Joeli Brearley says: ‘Pregnant women have been given the wrong advice from the very start.

‘Many still don’t know they’re more likely to get very ill if they get Covid. If it was communicated properly by healthcare professionals and the Government, lives would have been saved.’

Both Ms Brearley and Mr Boeteng hope instructions from England’s top midwife will force maternity staff to deliver the right messages. But it will be a challenge.

Much of the vaccine hesitancy is likely to be rooted in the fact that, initially, the JCVI advised that only pregnant women who were at high risk from Covid should get the jab (file photo)

‘When the trust has gone, how do you convince people you know the way forward?’ says Mr Boeteng.

‘We’re in a very difficult place right now. I guess I’d just tell people, “I’ve lost my wife, and now I’m left with two children all alone.

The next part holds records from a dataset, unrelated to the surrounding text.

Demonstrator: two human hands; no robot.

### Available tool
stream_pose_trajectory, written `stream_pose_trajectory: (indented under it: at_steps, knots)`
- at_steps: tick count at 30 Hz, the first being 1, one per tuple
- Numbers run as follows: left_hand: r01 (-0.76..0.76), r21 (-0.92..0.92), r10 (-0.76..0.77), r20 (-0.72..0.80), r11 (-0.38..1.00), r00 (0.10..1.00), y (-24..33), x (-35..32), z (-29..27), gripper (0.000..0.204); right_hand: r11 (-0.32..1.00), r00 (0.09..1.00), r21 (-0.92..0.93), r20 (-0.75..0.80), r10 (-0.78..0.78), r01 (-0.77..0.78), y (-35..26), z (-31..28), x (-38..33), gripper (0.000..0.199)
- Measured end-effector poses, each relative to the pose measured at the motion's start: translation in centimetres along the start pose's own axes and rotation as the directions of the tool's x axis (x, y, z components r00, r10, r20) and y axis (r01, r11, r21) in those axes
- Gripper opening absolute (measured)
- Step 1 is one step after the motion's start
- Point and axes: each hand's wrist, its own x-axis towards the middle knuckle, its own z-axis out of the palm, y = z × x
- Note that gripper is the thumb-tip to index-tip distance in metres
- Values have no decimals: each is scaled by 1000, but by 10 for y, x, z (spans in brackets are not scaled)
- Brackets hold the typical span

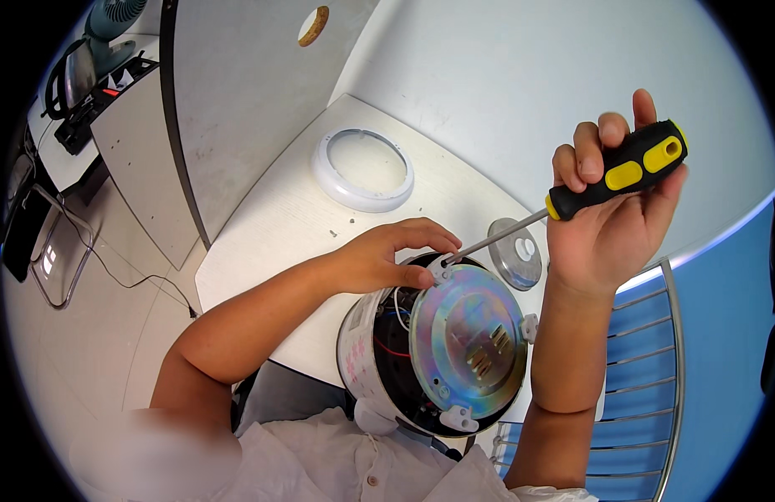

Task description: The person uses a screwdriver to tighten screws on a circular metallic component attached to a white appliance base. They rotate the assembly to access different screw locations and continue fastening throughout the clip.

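Observation:
In front of me a round white cooker (358,347) with pink flower print, likely a rice cooker, has its inside exposed. A shiny, rainbow-tinted metal plate (463,322) with white plastic tabs sits tilted at its opening, and red, blue and white wires show beside it. My left hand (387,255) grips the cooker's far edge, thumb and fingers around a white tab (440,269). Fingers curled, my right hand (613,197) holds a black-and-yellow screwdriver (588,197) by its handle. Its shaft slants down to that same tab, where the tip meets it close to my left fingers.
On the white table (270,226) lie a white ring (362,197), a few small dark bits (341,227) and a round metal lid-like disc (515,255). A grey partition (254,92) rises at left. Metal chair bars (643,364) stand at right, and a cable (145,280) crosses the floor.

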Motion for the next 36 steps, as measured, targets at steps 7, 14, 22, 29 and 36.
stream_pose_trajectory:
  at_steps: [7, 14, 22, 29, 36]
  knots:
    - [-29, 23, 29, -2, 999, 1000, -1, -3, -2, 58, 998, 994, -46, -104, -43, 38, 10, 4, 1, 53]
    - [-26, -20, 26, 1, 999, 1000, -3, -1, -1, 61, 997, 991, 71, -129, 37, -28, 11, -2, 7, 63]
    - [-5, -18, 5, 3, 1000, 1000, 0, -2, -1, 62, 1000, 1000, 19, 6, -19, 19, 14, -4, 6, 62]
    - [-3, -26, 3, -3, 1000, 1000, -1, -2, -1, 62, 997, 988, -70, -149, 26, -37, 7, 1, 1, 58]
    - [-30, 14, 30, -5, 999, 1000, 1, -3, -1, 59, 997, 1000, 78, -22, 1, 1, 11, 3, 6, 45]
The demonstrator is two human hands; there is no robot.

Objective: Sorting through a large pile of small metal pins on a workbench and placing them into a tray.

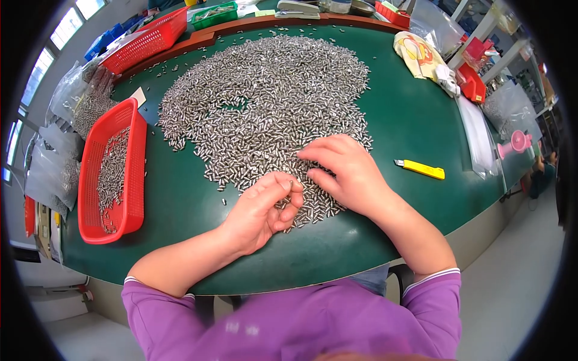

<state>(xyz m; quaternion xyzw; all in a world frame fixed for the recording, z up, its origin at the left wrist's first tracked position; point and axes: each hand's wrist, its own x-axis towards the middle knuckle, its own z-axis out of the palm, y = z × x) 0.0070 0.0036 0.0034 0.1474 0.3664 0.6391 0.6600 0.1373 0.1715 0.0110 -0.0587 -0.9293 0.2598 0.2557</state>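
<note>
A broad pile of small, silvery, pin-like metal pieces [271,90] covers the middle of the green table. At its near edge, my left hand [259,207] is closed in a pinch, with one small metal piece [292,183] showing between thumb and forefinger. My right hand [344,171] rests over the near right part of the pile. Its forefinger and thumb are apart, their tips close to the loose pieces, and I see nothing held between them. The undersides of its other fingers are hidden.
A red plastic basket [135,180] holding more metal pieces stands at the left, with filled clear bags [57,162] beyond it. On the right lies a yellow utility knife [423,169]. A patterned cloth [416,55] lies at the far right. Wooden edging [241,26] borders the back.
</note>
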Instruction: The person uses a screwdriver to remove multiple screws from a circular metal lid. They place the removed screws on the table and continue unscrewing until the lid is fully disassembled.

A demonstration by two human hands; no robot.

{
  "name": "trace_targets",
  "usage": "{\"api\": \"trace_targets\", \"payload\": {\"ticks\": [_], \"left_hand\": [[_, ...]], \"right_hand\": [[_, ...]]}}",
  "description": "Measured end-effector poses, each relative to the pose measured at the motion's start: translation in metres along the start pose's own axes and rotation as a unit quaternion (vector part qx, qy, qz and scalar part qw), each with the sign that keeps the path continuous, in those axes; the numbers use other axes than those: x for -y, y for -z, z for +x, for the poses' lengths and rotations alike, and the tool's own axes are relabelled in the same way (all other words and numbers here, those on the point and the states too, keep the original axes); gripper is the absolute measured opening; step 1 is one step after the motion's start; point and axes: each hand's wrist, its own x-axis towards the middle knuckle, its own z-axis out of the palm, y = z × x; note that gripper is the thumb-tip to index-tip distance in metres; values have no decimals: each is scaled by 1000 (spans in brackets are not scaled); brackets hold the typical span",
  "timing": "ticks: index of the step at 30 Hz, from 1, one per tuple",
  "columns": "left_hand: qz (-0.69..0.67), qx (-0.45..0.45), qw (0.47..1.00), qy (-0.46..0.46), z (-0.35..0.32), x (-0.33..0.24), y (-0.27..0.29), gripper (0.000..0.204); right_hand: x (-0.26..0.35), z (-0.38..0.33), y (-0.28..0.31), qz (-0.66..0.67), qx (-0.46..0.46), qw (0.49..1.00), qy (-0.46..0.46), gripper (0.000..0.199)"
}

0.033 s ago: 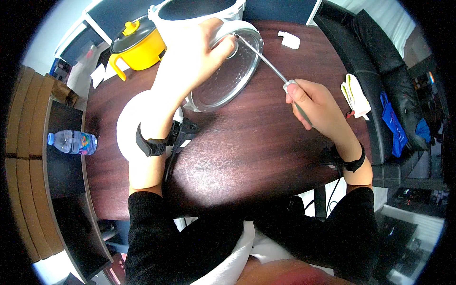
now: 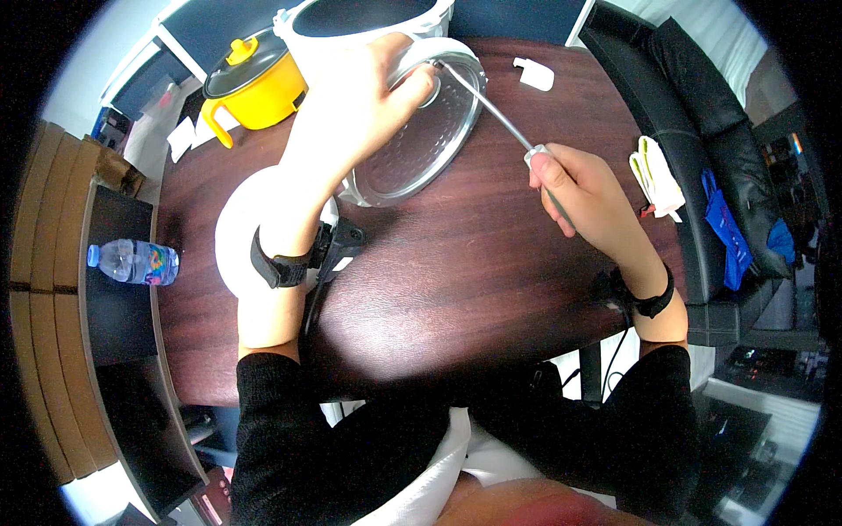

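A round lid (image 2: 425,153), clear with a pale rim, is tilted up at the far middle of the table. My left hand (image 2: 377,96) grips it near its centre, thumb and fingers closed by a small fitting. In my right hand (image 2: 583,193) is a screwdriver (image 2: 500,118) with a grey handle. Its long metal shaft slants up and left, and the tip meets the fitting beside my left thumb. Exactly how the tip sits there is too small to tell. Behind the lid stands a white pot (image 2: 368,44) with a dark inside.
Beyond my left arm stands a yellow pot (image 2: 263,101) with a dark lid. A white round object (image 2: 241,228) lies partly under my left forearm. A white piece (image 2: 533,74) rests at the far right, a folded cloth (image 2: 656,180) at the right edge. A water bottle (image 2: 136,262) lies left.
The screwdriver and my right hand have shifted very slightly. My left hand and the lid look the same.
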Motion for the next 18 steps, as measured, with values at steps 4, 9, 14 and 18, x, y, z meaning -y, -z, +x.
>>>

I wish I had all the knowledge I do now.”

‘And I wish Mary had the chance to take the vaccine.’

In a statement, Gill Walton, head of the Royal College of Midwives, said: ‘A midwife’s first duty is to protect the health and wellbeing of the pregnant women they care for.

‘All maternity staff should be aware that they need to be advising women that vaccination against Covid-19 is safe in pregnancy and while breast-feeding.

‘Since the start of the pandemic the RCM, together with the RCOG, have been producing advice and guidance for both maternity staff and pregnant women about how best to protect themselves. This also included recommendations to get the vaccine as soon as they were able to.’